1 Introduction

1.1 Welcome

This is a brief newsletter from the openair project. The current project web pages will soon be updated (currently hosted by King’s College London here http://www.openair-project.org/). The openair website provides downloads to previous newsletters, however from now on these will be published as html documents on RPubs.

This newsletter covers some of new developments and changes to the openair R package. In common with previous versions of openair, this version brings some new functionality, bug fixes and refinements.

openair development has moved to Github for version control and to allow users to contribute, ask questions and report problems. See below for more information.
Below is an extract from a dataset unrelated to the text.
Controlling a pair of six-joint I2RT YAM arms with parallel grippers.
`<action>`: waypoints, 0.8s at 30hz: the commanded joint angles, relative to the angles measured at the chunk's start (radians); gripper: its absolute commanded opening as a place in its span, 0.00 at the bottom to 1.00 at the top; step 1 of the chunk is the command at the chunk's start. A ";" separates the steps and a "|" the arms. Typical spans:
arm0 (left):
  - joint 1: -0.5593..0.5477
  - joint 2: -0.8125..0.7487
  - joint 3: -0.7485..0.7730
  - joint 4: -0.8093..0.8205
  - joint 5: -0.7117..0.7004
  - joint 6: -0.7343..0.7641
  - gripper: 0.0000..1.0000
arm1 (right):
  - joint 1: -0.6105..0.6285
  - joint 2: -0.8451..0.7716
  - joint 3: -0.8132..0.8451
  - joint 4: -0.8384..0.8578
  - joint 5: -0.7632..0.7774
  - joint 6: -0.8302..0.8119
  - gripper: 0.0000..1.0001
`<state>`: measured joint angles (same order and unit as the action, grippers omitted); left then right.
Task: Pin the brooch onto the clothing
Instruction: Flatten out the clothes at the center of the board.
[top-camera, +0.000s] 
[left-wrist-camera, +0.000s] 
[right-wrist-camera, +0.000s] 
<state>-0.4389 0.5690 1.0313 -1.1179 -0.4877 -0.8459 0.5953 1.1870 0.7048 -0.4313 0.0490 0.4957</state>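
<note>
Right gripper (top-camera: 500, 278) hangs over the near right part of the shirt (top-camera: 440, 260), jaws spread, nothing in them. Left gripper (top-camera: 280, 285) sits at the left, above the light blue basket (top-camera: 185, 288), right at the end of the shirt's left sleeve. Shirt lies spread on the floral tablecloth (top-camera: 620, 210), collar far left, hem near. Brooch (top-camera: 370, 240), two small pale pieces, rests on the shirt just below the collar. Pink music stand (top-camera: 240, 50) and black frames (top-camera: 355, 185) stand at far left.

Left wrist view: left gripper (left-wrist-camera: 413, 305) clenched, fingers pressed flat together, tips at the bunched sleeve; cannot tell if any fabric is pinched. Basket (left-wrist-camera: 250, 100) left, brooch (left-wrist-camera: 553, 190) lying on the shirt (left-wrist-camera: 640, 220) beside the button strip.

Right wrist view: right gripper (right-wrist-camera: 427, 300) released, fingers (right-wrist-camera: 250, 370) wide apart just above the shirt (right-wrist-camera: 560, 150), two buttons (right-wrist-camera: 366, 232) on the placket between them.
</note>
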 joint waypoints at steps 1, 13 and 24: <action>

The Github web pages also provide a link to the comprehensive openair manual.

This newsletter was produced using R version 3.2.1 and openair version 1.6. To update to the most recent version of openair, type update.packages() and make sure you are using the most recent version of R. If you have difficulty, start a new R session (please use the most recent version of R — 3.2.1 and type install.packages("openair", dependencies = TRUE).

1.2 Development

The development of openair has now moved to Github. The main page for openair is https://github.com/davidcarslaw/openair. Github (and specifically git) are used for version control. Together they work very well together making it much easier to develop R packages and importantly make it possible for others to contribute.

One of the advantages of Github is that it has an Issues page where bugs, suggestions or questions can be asked (see top right of the web page).
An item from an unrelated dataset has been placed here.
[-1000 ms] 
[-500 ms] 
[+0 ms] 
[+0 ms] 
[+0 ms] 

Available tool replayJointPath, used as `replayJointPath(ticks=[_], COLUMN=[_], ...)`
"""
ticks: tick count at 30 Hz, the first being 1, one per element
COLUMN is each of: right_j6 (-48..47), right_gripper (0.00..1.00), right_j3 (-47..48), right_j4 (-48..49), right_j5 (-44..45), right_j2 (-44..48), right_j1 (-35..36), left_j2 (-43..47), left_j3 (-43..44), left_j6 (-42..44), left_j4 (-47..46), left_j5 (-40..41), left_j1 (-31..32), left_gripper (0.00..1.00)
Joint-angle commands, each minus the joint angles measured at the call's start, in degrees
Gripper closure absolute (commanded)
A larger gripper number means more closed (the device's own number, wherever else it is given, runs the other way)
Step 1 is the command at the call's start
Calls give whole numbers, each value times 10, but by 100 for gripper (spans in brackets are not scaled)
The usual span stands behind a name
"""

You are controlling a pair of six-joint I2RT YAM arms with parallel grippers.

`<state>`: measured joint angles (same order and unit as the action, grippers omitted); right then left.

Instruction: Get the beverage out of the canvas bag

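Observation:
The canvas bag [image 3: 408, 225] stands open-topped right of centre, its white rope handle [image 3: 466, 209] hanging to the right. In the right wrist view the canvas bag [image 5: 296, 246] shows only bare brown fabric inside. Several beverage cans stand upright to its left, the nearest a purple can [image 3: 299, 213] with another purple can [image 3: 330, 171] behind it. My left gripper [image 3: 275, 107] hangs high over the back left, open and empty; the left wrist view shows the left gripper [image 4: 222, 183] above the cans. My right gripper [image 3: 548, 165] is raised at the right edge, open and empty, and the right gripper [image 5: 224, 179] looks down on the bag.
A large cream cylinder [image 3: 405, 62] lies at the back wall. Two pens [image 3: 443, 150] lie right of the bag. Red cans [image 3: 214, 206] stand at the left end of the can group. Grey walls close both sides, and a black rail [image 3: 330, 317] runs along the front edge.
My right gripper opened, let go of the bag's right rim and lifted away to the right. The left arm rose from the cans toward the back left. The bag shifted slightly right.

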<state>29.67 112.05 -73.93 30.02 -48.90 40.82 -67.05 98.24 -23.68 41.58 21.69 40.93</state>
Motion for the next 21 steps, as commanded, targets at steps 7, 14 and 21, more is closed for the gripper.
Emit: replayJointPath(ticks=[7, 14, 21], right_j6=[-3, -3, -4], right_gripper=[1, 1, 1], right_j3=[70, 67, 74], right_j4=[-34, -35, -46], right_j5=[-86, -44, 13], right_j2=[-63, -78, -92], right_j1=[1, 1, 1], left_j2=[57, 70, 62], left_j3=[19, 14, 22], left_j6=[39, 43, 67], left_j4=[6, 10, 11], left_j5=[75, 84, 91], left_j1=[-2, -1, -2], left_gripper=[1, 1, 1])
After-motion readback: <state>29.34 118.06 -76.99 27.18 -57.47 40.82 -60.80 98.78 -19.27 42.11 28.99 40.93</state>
The Issues page of Github will now be the main way in which to ask questions, raise bug reports and make suggestions in openair

The Issues page can be found here https://github.com/davidcarslaw/openair/issues.

One of the advantages of this approach is that all users can see the issues raised and get a clear idea of if and when they will be dealt with.
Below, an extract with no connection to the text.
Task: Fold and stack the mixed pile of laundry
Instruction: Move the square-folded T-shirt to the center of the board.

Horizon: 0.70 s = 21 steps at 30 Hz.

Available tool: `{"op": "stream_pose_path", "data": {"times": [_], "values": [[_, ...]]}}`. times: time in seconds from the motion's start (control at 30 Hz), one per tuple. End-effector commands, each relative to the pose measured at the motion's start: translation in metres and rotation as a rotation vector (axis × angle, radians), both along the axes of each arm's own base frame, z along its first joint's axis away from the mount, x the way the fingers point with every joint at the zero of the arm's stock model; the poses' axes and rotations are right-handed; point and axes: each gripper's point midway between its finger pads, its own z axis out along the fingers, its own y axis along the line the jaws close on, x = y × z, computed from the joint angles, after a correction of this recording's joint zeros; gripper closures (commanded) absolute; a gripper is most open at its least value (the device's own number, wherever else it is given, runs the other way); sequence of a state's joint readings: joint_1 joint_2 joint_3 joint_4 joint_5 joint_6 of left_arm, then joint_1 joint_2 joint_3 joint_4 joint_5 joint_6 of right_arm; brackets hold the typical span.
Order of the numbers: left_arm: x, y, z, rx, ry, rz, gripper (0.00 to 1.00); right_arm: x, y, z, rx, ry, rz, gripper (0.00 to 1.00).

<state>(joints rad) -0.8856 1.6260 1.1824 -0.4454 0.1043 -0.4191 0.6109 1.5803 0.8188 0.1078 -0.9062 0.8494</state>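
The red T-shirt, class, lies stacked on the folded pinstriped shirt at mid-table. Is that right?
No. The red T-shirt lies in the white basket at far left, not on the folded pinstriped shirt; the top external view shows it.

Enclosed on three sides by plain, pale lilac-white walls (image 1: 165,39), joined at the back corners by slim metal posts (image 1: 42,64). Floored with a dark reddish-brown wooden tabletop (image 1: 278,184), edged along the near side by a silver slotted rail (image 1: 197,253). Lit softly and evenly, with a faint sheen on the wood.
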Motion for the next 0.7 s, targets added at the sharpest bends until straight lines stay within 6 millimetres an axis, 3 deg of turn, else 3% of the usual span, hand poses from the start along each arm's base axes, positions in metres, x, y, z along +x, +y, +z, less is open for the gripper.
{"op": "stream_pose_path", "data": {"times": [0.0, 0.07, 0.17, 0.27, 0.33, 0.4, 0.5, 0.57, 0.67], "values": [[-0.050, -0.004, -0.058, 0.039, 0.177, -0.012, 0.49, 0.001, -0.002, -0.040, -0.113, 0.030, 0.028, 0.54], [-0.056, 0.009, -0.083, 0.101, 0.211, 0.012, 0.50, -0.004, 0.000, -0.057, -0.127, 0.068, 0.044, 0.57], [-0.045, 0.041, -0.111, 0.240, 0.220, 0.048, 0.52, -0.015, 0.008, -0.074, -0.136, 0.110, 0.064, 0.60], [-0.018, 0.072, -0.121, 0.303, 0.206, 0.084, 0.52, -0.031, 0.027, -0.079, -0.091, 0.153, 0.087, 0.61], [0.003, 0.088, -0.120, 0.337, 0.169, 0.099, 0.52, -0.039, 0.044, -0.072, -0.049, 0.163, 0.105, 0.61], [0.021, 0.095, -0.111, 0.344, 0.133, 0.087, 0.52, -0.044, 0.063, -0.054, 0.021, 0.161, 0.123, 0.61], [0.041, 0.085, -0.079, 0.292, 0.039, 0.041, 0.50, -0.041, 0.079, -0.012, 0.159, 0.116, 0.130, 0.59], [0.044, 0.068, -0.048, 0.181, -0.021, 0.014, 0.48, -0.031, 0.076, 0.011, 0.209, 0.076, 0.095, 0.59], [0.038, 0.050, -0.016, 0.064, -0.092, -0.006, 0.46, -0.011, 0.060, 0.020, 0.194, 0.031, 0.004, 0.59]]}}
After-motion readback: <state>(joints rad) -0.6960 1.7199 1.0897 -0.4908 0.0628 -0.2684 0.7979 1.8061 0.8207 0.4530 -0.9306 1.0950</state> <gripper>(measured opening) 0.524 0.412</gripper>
For those familiar with Github and R, please feel free to contribute!

1.3 Citation information

The main citation for the openair package is:

Carslaw, D.C. and K. Ropkins, (2012). openair — an R package for air quality data analysis. Environmental Modelling & Software. Volume 27–28, 52–61.

Details of how to cite the manual are given in the manual.

2 Windflow plots

Several users requested the ability to show indications of wind speed and direction on plots. This is now possible in scatterPlot and timePlot.

If wind speed (ws) and wind direction (wd) are available they can be used in plots and shown as ‘wind vectors’. Plotting data in this way conveys more information in an easy to understand way, which works best for relatively short time periods e.g. a pollution episode lasting a few days. As an example below shows the first 48 hours of NOx and NO2 data with wind arrows shown. The arrows are controlled by a list of option that control the length, shape and colour of the arrows. The maximum length of the arrow plotted is a fraction of the plot dimension with the longest arrow being scale of the plot x-y dimension. Note, if the plot size is adjusted manually by the user it should be re-plotted to ensure the correct wind angle. The list may contain other options to panel.arrows in the lattice package. Other useful options include length, which controls the length of the arrow head and angle, which controls the angle of the arrow head.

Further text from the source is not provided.